USP produz proteína para recuperar osso

Folha de São Paulo, 23 de junho de 2008

seg, 23/06/2008 - 15h00 | Do Portal do Governo

Em três anos, numa visão otimista -ou cinco, na pessimista-, o Brasil terá seu primeiro biofármaco 100% nacional para reposição óssea. O desenvolvimento científico do produto é de responsabilidade do Instituto de Química da USP (Universidade de São Paulo). Os cientistas já têm um acordo com uma empresa brasileira, que será a responsável por dar escala comercial ao invento.

“O fato de o produto ser feito exclusivamente no Brasil vai diminuir os custos da aplicação para o Sistema Único de Saúde”, explica Mari Cleide Sogayar, principal responsável pelo projeto. O grande salto evolutivo que o grupo conseguiu foi domar a superproteína BMP, que participa de vários processos de crescimento ósseo e de outros tecidos de mamíferos, desde o embrião até a fase adulta. “Ela é uma proteína bastante complexa”, diz Sogayar.

Muito conhecidas e usadas nos EUA, duas versões da BMP, a tipo 2 e a tipo 7 (são 15 tipos no total) são identificadas pelos cientistas com a produção de crescimento ósseo. Soma-se a isso o fato de, desde os anos 1960, os pesquisadores já conhecerem os genes responsáveis pela síntese da BMP.

Com esses ingredientes todos dentro do laboratório, o caminho era conseguir, a partir de uma linhagem de células retiradas do ovário de um hamster, fazer com que a proteína fosse sintetizada.

“O grande desafio é conseguir uma quantidade importante de proteína e que ela tenha a atividade desejada”, afirma Erik Halcsik, que também participa dos trabalhos na USP.

E o grupo, aparentemente, conseguiu. Os novos genes são colocados por meio de vetores (anéis de DNA nos quais os cientistas inserem os genes de interesse) dentro das células. Eles acabam sendo inseridos no genoma normal das estruturas celulares que, portanto, vão produzir a proteína desejada.

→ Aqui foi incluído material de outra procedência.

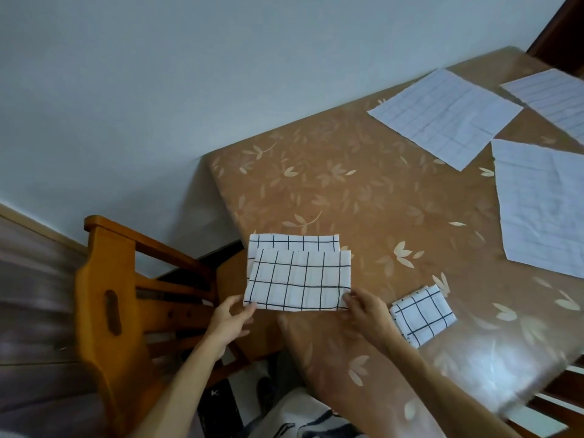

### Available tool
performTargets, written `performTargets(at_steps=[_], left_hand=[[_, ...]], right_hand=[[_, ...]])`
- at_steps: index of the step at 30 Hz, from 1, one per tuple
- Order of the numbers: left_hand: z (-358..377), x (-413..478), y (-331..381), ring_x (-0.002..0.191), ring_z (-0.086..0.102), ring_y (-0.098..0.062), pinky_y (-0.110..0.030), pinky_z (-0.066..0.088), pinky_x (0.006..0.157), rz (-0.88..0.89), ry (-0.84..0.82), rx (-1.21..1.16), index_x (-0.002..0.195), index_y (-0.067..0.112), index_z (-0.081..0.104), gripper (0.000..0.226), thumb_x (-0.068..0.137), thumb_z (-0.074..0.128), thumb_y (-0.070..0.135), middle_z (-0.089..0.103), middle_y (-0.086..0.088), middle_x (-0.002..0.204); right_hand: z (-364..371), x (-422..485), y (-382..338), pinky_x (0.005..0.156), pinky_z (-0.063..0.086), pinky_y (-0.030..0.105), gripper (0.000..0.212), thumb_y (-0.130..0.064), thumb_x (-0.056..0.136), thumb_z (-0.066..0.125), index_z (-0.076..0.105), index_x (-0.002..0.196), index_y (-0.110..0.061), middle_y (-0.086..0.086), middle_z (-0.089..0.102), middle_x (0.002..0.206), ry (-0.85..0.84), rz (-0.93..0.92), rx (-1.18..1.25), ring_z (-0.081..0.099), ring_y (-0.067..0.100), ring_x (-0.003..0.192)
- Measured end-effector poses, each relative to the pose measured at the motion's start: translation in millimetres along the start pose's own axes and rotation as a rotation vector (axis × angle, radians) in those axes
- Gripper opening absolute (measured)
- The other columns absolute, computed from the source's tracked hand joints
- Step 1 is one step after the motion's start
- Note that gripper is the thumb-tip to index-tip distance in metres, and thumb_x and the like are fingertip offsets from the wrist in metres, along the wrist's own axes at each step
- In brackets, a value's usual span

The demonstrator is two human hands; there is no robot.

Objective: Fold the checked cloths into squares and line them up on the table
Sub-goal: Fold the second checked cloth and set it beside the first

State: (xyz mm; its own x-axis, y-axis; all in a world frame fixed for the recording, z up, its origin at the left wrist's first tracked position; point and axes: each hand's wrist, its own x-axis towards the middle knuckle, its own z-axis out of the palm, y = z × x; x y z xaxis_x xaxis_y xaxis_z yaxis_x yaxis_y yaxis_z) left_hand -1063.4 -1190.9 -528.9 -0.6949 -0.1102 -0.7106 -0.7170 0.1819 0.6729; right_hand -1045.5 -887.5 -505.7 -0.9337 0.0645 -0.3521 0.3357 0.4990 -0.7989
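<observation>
Left hand (228, 320) and right hand (366, 311) each pinch a near corner of the half-folded checked cloth (298, 279) at the counter (347, 191) corner. Folded square cloth (423, 314) lies just right of it.

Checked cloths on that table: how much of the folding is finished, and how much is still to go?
Done: one folded square lies on the table. In hand: the left hand and right hand pinch the near corners of a half-folded cloth, so far a rectangle. Left: three lie flat and unfolded, the far cloth, the corner cloth and the near-right cloth. With one square, there is no row yet.
</observation>
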Motion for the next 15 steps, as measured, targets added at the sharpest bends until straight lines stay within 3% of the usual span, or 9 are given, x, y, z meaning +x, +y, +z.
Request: performTargets(at_steps=[3,5,8,11,15], left_hand=[[4.8,4.4,-1.9,0.094,0.074,-0.019,-0.037,0.061,0.08,-0.018,-0.037,-0.082,0.136,0.013,0.049,0.05,0.092,0.069,0.027,0.066,-0.005,0.117],[7.7,7.4,-4.4,0.094,0.073,-0.02,-0.037,0.062,0.078,-0.021,-0.016,-0.102,0.136,0.013,0.049,0.052,0.09,0.07,0.026,0.064,-0.007,0.121],[11.3,7.0,-3.6,0.099,0.066,-0.017,-0.03,0.061,0.071,0.016,0.069,-0.116,0.135,0.02,0.048,0.049,0.091,0.07,0.023,0.061,-0.008,0.123],[13.0,2.8,-2.2,0.1,0.068,-0.017,-0.03,0.061,0.07,0.077,0.09,-0.205,0.13,0.028,0.05,0.042,0.093,0.067,0.018,0.066,-0.006,0.116],[10.0,-1.1,-4.1,0.104,0.069,-0.021,-0.041,0.062,0.08,0.111,0.024,-0.301,0.138,0.034,0.047,0.055,0.091,0.07,0.019,0.067,-0.004,0.118]], right_hand=[[1.0,8.8,1.9,0.049,0.056,0.025,0.013,-0.032,0.099,0.055,0.065,0.1,-0.023,0.0,0.071,0.085,0.016,0.103,0.118,0.068,0.011,0.069],[2.3,15.1,5.9,0.061,0.062,0.033,0.024,-0.041,0.094,0.061,0.064,0.112,-0.025,-0.003,0.073,0.089,0.009,0.119,0.151,0.071,0.011,0.072],[0.1,19.7,11.2,0.072,0.062,0.033,0.043,-0.045,0.084,0.073,0.061,0.121,-0.026,-0.004,0.071,0.102,-0.046,0.107,0.221,0.072,0.012,0.083],[-2.5,19.9,17.4,0.07,0.059,0.024,0.037,-0.032,0.082,0.079,0.063,0.115,-0.029,-0.006,0.068,0.103,-0.094,0.135,0.196,0.069,0.011,0.091],[-4.4,20.4,25.6,0.059,0.055,0.023,0.011,-0.03,0.086,0.075,0.069,0.09,-0.021,-0.001,0.071,0.076,-0.063,0.144,0.071,0.065,0.006,0.064]])
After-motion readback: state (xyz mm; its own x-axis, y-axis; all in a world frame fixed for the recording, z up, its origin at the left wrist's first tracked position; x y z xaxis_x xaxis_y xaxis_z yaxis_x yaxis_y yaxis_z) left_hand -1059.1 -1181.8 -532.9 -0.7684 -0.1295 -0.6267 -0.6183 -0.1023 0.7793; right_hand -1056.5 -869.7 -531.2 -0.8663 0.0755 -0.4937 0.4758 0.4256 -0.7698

Após vários testes, que mostraram quais os ingredientes da receita de bolo precisavam ser melhor trabalhados, o grupo da USP decidiu que tudo estava pronto. Os primeiros testes, então, foram feitos. E as pesquisas conseguiram promover o crescimento ósseo em camundongos. Foram seis anos de trabalho desde o início do projeto.

Células-tronco

A parte da aplicação da nova proteína no paciente também escapa do dilema ético. Não existe material celular na injeção do novo produto. “Apenas é feita a aplicação da proteína, combinada com material inerte (osso moído)”, diz Sogayar.

Na seqüência, então, quem vai entrar no circuito são as próprias células-tronco adultas dos pacientes. Com a proteína servindo de substrato, as células do próprio organismo conseguirão sofrer uma replicação maior e, com isso, formar mais tecido ósseo.

Até ossos da boca, importantes para os transplantes dentários, por exemplo, poderão ser obtidos por esse método.

Fora da bancada

Apesar de acreditar que a proteína estará no mercado em três anos, Sogayar lembra que não é trivial transformar algo produzido no laboratório em produto ser vendido no mercado, em grande escala.

“São muitos protocolos que precisam ser validados. E isso será feito em seguida pela própria empresa, que ainda não quer que o seu nome seja revelado”, afirma a pesquisadora da USP. Todos os procedimentos, também, devem ser aprovados pela Anvisa (Agência Nacional de Vigilância Sanitária).

Mas com a dose de aplicação da proteína já aprovada pelo FDA (agência de vigilância dos Estados Unidos), de acordo com Sogayar, já é possível obter bons resultados terapêuticos, de forma bem mais rápida do que os tratamentos mais convencionais utilizados hoje.

Por existir esse precedente, acreditam os cientistas, a aprovação do protocolo aqui no Brasil deverá ocorrer também.